You could be kidnapped, if you live in the southern part of Nigeria you are at high risk of being kidnapped and you might be killed whether you pay the ransom or not. The media will light up for you, security agencies will struggle to get media mentions acting like they are doing something to get you back, if you are just a little bit popular you might get out, if you aren’t popular you will most likely die and we will not hear about it. Your family will not announce the cause of your death too publicly either (they have to guard against presenting themselves as a target for future attacks.) Now, if you are kidnapped in the north, you have just a little bit of hope, Oby and Josephine won’t rest, they will try their best to get you back but mark my words, you will still be a statistical figure “234 chibok girls still missing after 200 days”. Then the political giants will engage each other over you “Missing girls: APC accuses PDP of negligence”. “Chibok girls: They only want us out of government – PDP Chieftain”. Will you be found? I am not too confident but at least some noise will be made.

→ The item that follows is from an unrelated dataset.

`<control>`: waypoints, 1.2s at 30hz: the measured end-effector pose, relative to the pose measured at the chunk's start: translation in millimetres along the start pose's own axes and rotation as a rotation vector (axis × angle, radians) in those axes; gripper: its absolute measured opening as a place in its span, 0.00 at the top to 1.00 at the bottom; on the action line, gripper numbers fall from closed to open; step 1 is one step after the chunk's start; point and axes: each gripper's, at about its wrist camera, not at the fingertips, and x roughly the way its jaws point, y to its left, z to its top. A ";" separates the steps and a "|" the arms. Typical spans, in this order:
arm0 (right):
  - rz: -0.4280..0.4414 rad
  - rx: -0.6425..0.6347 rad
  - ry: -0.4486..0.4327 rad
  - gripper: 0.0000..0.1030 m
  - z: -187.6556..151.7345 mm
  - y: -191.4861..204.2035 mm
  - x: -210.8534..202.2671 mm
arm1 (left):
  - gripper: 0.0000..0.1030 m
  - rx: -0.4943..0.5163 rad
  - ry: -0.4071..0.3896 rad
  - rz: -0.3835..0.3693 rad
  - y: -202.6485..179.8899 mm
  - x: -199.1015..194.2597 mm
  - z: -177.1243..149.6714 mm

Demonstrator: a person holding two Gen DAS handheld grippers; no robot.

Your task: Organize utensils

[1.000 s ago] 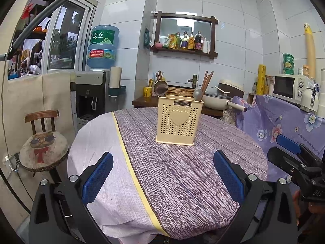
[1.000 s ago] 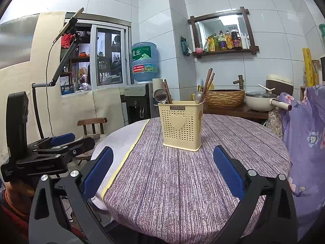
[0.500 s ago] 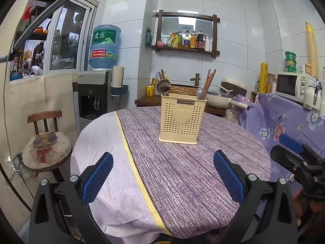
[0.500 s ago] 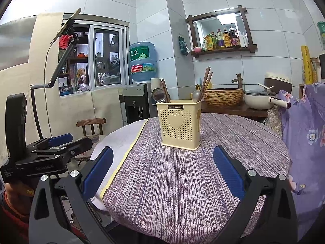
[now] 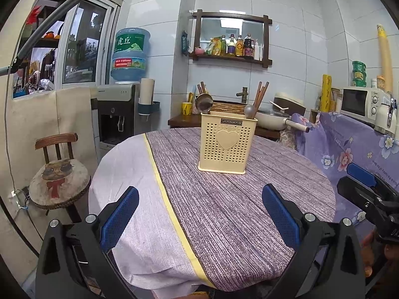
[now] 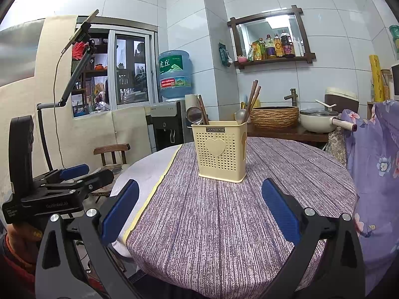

You could die looking for a job, I understand your frustration, you have to feed yourself, you have to clothe yourself, you have to exist and exist well! If you have a degree chances are that you will be searching for gainful employment as hard as I am. Then the Nigerian Immigration Service (NIS) would invite you for an exam or more likely the Independent National Electoral Commission (INEC) would (2015 is around the corner, hands are needed). You and about 1 million other people will turn up at a 1000 capacity hall and (a.) fight to squeeze in. (b.) fight for question papers (c.) fight to submit. (d.) fight to squeeze out. In the midst of all the fight, you could be among the numbers who slump and die! You will definitely make the news, your friends would say they warned you not to go. The INEC chairman would blame you for animalistic behaviour and still hold his office very arrogantly, your people could receive compensation and of course let’s not forget the media headings “20 die in INEC examination stampede!”. A week or so later, you will be forgotten, another statistical Nigerian death.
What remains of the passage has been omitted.